Upstream technological advancements have fundamentally altered the outlook for natural gas and oil, with the Gulf Coast ready and able to expand gas export capability and petrochemical growth, according to a new study.
The inaugural “Gulf Coast Energy Outlook” by Louisiana State University’s Center for Energy Studies and E.J. Ourso College of Business, offers a broad overview of global and national energy market trends, with an emphasis on its implications for the two main states, Texas and Louisiana.
“Our research shows that the Gulf Coast has seen large increases in oil and gas production, with these increases concentrated in the state of Texas,” said co-author Gregory B. Upton Jr., assistant professor in the LSU Center for Energy Studies. “The growth of federal offshore production observed in the 1990s has been offset by U.S. onshore shale producers over this past decade. We are truly experiencing the next era of oil and gas production spearheaded by technological advancements made right here in our own Gulf Coast region.”

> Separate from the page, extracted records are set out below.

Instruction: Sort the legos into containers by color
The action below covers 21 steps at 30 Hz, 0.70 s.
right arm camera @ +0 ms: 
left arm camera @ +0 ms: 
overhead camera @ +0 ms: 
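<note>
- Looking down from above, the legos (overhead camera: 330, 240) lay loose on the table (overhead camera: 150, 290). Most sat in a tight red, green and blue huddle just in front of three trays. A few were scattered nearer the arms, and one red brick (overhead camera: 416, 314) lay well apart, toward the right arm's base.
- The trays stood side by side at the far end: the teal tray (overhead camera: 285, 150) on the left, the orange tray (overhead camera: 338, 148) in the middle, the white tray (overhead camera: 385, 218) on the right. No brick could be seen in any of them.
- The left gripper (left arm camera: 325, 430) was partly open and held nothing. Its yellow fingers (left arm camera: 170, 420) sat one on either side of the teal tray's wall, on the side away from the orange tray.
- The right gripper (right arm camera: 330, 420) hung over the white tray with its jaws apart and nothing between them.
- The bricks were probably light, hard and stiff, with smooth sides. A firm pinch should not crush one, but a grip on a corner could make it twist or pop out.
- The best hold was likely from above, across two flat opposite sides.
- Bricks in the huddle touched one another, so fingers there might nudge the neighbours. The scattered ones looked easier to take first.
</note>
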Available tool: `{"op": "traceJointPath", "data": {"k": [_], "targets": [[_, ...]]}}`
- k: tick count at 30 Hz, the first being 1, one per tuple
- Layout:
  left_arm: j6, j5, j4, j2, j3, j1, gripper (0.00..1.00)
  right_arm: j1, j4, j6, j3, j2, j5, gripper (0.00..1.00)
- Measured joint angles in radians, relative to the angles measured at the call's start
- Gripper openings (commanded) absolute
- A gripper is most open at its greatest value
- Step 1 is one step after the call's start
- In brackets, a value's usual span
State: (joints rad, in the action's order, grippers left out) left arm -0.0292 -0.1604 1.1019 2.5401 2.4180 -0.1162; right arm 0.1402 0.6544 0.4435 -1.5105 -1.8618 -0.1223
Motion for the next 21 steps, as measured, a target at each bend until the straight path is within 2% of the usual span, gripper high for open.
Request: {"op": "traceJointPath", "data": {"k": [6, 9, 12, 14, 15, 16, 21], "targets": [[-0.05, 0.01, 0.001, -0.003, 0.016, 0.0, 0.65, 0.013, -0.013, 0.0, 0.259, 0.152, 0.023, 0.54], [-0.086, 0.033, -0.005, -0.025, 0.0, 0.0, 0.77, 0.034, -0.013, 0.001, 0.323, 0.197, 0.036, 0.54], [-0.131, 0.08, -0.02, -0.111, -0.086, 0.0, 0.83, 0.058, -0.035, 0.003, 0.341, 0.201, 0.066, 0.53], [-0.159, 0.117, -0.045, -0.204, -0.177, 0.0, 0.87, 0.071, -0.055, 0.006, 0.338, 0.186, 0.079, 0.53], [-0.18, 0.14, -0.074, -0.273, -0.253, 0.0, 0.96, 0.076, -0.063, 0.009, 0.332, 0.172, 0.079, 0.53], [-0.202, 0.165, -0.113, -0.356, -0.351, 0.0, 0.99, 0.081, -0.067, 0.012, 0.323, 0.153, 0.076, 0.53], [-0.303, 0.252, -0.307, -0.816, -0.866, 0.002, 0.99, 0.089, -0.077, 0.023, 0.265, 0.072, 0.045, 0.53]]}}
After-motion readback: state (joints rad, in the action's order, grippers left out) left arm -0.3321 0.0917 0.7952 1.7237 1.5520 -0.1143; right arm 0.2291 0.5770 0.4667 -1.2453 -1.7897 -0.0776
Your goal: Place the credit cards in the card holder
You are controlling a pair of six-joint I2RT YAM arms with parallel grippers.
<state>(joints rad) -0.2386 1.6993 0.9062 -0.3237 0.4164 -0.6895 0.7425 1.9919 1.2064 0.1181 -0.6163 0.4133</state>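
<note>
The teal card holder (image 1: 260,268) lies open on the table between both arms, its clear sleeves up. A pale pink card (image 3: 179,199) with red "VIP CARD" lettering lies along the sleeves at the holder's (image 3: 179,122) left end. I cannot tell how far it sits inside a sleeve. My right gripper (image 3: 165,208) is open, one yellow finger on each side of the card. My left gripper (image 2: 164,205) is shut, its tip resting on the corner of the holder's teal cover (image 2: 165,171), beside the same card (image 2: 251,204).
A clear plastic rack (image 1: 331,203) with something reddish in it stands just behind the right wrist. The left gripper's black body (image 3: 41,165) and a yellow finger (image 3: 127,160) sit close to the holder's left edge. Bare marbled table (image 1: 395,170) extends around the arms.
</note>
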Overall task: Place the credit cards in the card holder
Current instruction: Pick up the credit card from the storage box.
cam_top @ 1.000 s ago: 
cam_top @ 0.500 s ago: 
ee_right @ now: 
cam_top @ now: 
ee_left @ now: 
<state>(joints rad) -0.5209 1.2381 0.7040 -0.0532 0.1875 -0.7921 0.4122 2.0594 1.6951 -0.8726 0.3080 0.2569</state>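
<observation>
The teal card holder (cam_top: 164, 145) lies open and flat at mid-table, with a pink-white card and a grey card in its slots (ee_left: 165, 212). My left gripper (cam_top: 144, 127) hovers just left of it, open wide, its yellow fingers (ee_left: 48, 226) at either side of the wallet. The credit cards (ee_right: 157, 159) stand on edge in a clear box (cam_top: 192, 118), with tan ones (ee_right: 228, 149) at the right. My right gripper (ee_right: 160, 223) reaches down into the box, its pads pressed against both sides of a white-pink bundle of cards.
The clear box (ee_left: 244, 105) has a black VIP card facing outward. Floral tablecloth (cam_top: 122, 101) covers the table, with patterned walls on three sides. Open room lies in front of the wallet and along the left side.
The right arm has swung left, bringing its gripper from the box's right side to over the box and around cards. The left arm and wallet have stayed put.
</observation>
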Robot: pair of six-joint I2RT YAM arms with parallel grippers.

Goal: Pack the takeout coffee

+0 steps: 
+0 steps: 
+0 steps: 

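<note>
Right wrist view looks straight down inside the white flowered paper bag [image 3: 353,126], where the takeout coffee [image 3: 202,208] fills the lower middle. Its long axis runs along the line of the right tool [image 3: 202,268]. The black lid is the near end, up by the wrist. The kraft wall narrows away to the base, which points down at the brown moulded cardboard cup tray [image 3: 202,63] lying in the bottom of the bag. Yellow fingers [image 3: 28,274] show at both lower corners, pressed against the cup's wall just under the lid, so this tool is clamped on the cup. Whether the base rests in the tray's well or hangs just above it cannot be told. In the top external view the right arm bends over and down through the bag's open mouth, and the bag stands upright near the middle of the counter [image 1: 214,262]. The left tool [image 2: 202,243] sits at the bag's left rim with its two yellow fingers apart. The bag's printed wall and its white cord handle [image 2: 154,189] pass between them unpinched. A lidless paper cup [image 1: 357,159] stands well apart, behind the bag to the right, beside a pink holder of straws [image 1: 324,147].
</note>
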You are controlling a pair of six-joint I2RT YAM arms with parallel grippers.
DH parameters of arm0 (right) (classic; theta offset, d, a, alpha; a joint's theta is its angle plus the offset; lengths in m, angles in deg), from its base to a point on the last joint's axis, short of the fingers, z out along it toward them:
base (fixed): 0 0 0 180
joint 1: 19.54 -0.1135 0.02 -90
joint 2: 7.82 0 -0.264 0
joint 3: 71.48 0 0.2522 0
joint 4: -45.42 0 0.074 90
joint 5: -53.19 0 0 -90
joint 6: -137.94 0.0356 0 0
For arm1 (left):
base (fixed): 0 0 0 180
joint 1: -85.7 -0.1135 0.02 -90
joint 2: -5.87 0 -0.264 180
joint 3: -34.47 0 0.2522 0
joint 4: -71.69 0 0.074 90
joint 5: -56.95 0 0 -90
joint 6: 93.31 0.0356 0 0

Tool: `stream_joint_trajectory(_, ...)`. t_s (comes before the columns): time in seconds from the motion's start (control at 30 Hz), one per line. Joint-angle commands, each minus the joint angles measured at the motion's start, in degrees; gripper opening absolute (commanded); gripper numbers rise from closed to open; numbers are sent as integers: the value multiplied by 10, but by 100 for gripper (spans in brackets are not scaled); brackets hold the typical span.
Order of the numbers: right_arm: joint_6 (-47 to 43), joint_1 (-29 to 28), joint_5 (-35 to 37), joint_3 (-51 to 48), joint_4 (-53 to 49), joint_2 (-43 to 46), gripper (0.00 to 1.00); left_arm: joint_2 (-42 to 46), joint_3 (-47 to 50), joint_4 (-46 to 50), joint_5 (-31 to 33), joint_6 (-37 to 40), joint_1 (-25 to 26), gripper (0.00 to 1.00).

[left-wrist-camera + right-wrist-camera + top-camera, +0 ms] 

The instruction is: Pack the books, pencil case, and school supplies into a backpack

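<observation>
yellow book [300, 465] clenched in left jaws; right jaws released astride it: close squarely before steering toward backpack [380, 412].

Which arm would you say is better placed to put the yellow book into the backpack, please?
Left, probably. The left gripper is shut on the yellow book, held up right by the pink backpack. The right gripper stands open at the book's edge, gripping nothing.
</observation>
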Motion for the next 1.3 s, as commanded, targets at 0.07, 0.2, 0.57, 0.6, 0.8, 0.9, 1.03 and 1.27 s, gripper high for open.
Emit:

A plethora of expansions are underway along the Gulf Coast.
The new production has created significant investment opportunities in refining, petrochemicals and hydrocarbon transport.
“We expect that these investments will continue in upcoming years,” Upton said.
The past 15 years or so have been phenomenal for the energy industry, but it’s also fallen victim to its own success, as increased supply has contributed to swiftly falling prices, first of natural gas starting in 2008, and then for crude oil starting in 2015.
“These sudden price changes have had economy-wide implications,” the LSU researchers said.
U.S. oil prices are expected to remain around $5-65/bbl until the end of 2018, with the high estimates for 2018 at $75/bbl, the researchers said. Natural gas prices should continue to be $3.00-3.50/ MMBtu, with a high estimate in 2018 of $3.73.
While prices are expected to stay relatively flat, price volatility also should remain low, boding well for coastal expansions and greenfield projects — particularly geared to booming gas supply.
“In Louisiana alone, over $46 billion of capital expansions have already been completed since 2011, with another $96 billion in remaining announced projects,” said the researchers. “While all of these projects will likely not come to fruition, this represents a significant opportunity for the energy manufacturing sector in coming years.”
The refining sector along the Gulf Coast also should see resilient crude production, while net exports climb.
“Employment in both the upstream oil and gas extraction sectors and downstream refining and petrochemical sectors is expected to increase steadily in coming years…If natural gas prices continue to remain affordable and volatility remains subdued, this will provide the atmosphere necessary for continued petrochemical expansions.”
Moderate, stable oil and gas prices also should provide the opportunity for producers to keep drilling, while improving efficiency overall in the “still historically young” unconventional formations.
By 2020, total domestic crude production is forecast to increase by more than 10 million b/d, with an increased concentration in the Gulf Coast region, according to LSU. And while more natural gas production is underway in Appalachia’s Marcellus Shale, the Gulf Coast remains a “significant” contributor.
“U.S. natural gas production continues to be resilient and shows continued strong growth through 2020 and beyond,” said the LSU team. “The Gulf Coast region makes a significant contribution to the 80 Bcf/d U.S. market, but the Marcellus accounts for the largest relative share.”
Although Appalachia is vying for more gas-related investments, the Gulf Coast remains the go-to site for petrochemical expansions, with most of North America’s processing and refinery capacity concentrated in Texas and Louisiana.
“In recent years, the most important aspect has been construction boom in the sector, driven to a large extent by new natural gas production,” the LSU team said. “New extraction technology has produced lower and more stable prices of natural gas, the key input into the Gulf Coast’s chemical manufacturing sector.”
Gas production is the backbone for feedstock in the chemical manufacturing sector, and “low and stable prices have created a renaissance in industrial development in the Gulf Coast region.”
The feedstock is key in helping produce ammonia, methanol, and ethylene, and these industries in the Gulf Coast region have access to “consistent supplies of inexpensive natural gas,” which is likely to continue for decades.
“This presents a unique opportunity for significant expansion,” said the authors, who also included LSU’s Christopher K. Coombs, an energy adviser in the Economics & Policy Research Group; David E. Dismukes, executive director and professor of the Center for Energy Studies; and Dek Terrell, director and professor, Economics & Policy Research Group.
LSU’s Center for Energy Studies has tracked Gulf Coast industrial expansions for several years, estimating that a total of $240 billion “of either already completed or announced capital expenditures” are heavily concentrated in Texas and Louisiana.
Most of the expenditures in the two states are in three categories — liquefied natural gas export, methanol/ammonia, and cracker/polymer.
“The continued low natural gas price outlook has facilitated over $142 billion in announced capital expenditures, with $46 billion already completed and $96 billion remaining.”